Publié le lundi 06 septembre 2010 à 11H25
Comment vivent-ils ? Qui sont-ils ? Rue Sauvage, aux Arnavaux. Reportage
Les Arnavaux (14e ). Rue Frédéric-Sauvage, la rudement nommée, à un jet de bonbons de la maison "Haribo, c'est beau la vie pour les grands et les petits"... Enfin, pas tout à fait. Ici, c'est plutôt misère et système D. Un singulier Marseille se donne à voir. À mi-chemin entre archaïsme et modernité.
On est à 500 m à vol d'oiseau de la tour CMACGM, qui préfigure l'avenir, phare lumière pour papillons attentifs au monde de demain.

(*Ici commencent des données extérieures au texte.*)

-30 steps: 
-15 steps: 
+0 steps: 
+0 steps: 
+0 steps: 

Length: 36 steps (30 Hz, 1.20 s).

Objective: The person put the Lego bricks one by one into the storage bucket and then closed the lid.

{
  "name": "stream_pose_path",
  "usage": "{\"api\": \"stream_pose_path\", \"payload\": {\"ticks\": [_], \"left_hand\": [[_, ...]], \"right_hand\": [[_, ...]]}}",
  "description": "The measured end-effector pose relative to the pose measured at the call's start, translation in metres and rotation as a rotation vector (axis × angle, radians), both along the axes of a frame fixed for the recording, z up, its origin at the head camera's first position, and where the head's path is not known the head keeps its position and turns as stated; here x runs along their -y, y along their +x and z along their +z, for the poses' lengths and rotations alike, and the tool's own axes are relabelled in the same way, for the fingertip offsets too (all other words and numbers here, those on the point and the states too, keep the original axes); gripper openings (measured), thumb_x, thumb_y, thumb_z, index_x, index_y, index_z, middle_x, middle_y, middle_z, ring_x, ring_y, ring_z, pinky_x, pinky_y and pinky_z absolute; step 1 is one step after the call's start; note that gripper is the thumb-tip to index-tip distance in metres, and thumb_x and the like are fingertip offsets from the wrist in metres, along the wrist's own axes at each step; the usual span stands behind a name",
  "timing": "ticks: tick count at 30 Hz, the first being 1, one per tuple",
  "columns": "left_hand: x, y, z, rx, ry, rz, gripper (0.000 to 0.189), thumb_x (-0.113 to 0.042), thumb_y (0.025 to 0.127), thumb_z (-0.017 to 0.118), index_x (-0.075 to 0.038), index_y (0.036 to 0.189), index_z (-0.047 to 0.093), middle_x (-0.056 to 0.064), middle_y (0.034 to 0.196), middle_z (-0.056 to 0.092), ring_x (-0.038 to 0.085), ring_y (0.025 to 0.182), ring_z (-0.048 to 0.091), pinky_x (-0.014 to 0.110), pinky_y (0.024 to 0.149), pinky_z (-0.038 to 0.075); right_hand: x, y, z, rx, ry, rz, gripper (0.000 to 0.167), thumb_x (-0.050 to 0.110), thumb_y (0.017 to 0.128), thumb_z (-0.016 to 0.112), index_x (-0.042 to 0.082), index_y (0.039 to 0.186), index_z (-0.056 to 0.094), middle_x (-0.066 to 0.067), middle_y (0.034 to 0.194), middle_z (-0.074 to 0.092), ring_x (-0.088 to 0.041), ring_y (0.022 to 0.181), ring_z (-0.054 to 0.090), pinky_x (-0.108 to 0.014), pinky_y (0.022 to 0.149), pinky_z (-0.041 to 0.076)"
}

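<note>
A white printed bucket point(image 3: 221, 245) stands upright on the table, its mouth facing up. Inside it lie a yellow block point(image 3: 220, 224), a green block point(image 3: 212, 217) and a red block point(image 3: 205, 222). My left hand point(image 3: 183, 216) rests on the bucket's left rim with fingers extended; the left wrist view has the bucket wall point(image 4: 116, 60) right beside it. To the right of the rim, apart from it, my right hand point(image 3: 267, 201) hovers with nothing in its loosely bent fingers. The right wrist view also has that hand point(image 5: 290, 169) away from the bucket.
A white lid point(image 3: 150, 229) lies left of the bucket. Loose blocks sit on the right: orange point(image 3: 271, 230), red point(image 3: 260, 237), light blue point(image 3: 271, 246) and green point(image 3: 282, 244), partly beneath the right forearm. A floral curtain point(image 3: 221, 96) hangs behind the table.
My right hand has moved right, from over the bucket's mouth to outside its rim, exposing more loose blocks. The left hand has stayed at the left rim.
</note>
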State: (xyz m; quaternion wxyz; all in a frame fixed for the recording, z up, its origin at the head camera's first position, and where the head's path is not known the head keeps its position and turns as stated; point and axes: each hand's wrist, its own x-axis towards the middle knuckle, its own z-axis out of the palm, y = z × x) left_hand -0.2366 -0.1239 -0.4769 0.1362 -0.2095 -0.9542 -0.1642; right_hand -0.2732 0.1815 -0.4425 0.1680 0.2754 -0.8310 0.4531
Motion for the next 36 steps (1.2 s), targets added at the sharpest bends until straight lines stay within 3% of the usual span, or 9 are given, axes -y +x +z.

Sur la gauche, pourtant, un campement de Roms. Un bidonville improvisé. Une quinzaine de baraquements qui hébergent chacun 3 à 4 personnes. Ils disent être là "depuis trois ans". Une même grande famille venue d'Oradea.

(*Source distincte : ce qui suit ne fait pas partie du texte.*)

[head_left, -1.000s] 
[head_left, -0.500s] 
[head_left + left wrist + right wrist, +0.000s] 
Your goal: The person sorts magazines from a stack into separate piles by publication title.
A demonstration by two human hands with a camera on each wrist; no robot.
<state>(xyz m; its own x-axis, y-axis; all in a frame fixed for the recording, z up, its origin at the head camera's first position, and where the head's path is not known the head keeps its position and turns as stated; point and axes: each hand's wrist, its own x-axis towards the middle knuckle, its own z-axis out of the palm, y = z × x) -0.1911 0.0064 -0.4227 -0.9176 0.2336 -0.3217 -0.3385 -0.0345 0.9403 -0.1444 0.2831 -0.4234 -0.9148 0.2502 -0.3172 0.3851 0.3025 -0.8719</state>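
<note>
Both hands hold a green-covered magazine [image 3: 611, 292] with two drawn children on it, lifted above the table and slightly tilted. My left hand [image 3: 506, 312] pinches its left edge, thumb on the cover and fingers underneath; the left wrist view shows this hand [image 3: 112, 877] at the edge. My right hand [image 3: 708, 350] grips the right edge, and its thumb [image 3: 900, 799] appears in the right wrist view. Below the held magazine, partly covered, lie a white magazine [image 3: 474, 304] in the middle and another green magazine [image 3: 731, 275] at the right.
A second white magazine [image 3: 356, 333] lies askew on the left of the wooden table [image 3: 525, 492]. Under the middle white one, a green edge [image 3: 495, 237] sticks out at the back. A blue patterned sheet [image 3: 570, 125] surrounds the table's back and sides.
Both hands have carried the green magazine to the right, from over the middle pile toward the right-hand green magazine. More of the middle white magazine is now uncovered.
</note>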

En face, la "zone", un immeuble de 3 étages dépecé par les "voisins", qui y ont puisé comme on s'y nourrit cuivre, barres de fer et matériaux en tout genre pour les revendre sur le marché parallèle. Presque des images de guerre. Au rez-de-chaussée, sur la droite, un gigantesque hangar, jonché de détritus, a été transformé en aire de jeu. Un gamin slalome à mobylette entre les excréments. Odeur pestilentielle.
Dans le campement, il y a là le père, Ichtouan, sa femme Somna et leur fils de 2 ans, Gobri. Ils parlent de la "mangipo" - la manche - qui leur permet de vivre : "Y'a pas le travail. Donne le travail ! Moi, travailler, n'importe quel travail", dit Somna. "Ma maison au pays, emportée", confie un autre. "Quatre enfants !" Toutes les cinq minutes, on assiste au ballet des poussettes, accoucheuses de ferraille.
Les trouvailles du jour ? Une machine à laver, démontée, un lit pour enfants et un coucou vert fluo en forme de musique d'agrément. À revendre. Le centre du campement est composé d'une petite table, posée sous un parasol "Miko". Le dernier salon où l'on cause peu sous un soleil de plomb. Sur la tôle ondulée qui sert de toit aux baraquements, des vélos d'enfants et des jouets. Leur soleil dans la misère.
Maria, une vingtaine d'années, doit rentrer au pays le 14. Mais elle va revenir ici, après. Difficile d'en savoir plus. Et quand on leur demande ce qu'ils pensent de Sarkozy, ils penchent leur tête sur le côté, mi-résignés mi-incompréhensifs.